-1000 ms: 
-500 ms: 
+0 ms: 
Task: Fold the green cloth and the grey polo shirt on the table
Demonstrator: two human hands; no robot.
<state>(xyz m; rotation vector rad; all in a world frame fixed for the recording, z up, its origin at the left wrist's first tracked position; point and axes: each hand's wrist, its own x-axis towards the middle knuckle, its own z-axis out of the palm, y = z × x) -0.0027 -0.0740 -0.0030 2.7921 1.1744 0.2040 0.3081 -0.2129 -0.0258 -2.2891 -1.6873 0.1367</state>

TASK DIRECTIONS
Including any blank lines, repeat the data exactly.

RESPONSE TO THE TASK
-1000 ms: 
-500 ms: 
+0 ms: 
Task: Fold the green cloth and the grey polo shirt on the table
Demonstrator: two human hands; no robot.
<state>(xyz m; rotation vector rad; all in a world frame fixed for the recording, z up, its origin at the left wrist's first tracked position; point and axes: each hand's wrist, its own x-axis towards the middle knuckle, its own z-axis out of the palm, y = z × x) -0.0027 -0.0740 -0.0030 2.7921 1.1744 0.2040 0.3081 -0.2129 -0.0258 -2.2891 -1.6873 0.1367</state>

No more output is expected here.